17. After analyzing the above evidence, this court finds that in the light of above cited judgments, the prosecution should have established that Pushpa Bai was tortured for dowry soon before her death, which is not proved by the evidence produced by prosecution. Therefore, the presumption of section 113-B does not arise and on the basis of above evidence, this court finds that the prosecution has failed to prove the offence of dowry death against the appellants.
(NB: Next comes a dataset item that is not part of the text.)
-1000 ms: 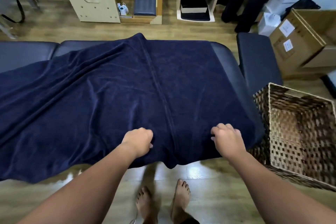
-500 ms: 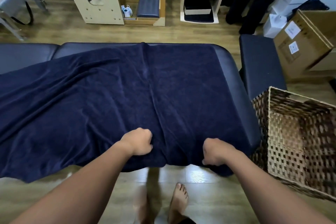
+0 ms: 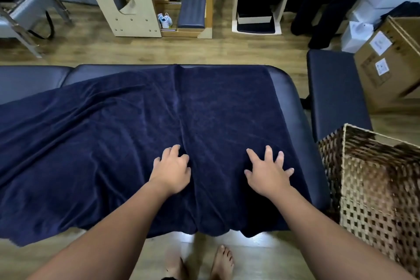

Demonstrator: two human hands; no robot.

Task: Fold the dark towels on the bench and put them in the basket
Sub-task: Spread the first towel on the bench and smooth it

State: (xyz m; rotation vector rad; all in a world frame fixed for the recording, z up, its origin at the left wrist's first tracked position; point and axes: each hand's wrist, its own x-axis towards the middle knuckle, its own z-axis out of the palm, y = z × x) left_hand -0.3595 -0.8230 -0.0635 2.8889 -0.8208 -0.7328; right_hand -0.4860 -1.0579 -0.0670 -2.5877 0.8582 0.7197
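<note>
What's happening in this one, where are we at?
A person stands at a padded bench with a dark towel spread across it, not yet folded. Both hands lie on the towel near its front edge: the left hand with fingers partly bent, the right hand flat with fingers spread. The wicker basket stands to the right.

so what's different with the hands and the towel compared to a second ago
Both hands let go of the towel's near edge and moved forward onto it. The left hand and right hand now rest on it, fingers spread. The towel still lies unfolded over the bench, and the basket beside it is unchanged.
</note>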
The judgment of conviction and order of sentence passed by the trial Court against the appellants does not deserve to be sustained. 18. Therefore, the judgment of conviction and order of sentence passed by the trial Court against the appellants under Section 304-B of the Indian Penal Code is set aside and the appellants are acquitted of said offence. 19. Accordingly, the appeal is allowed. The appellants are stated to be on bail. Under Section-437/A of the Code of Criminal Procedure, their bail-bond will be effective for another 6 months. If there is no need to appear in the superior Court, their bail-bond will be considered free. 20. The record of the trial court along with the copy of this judgment be sent back immediately for necessary action and compliance.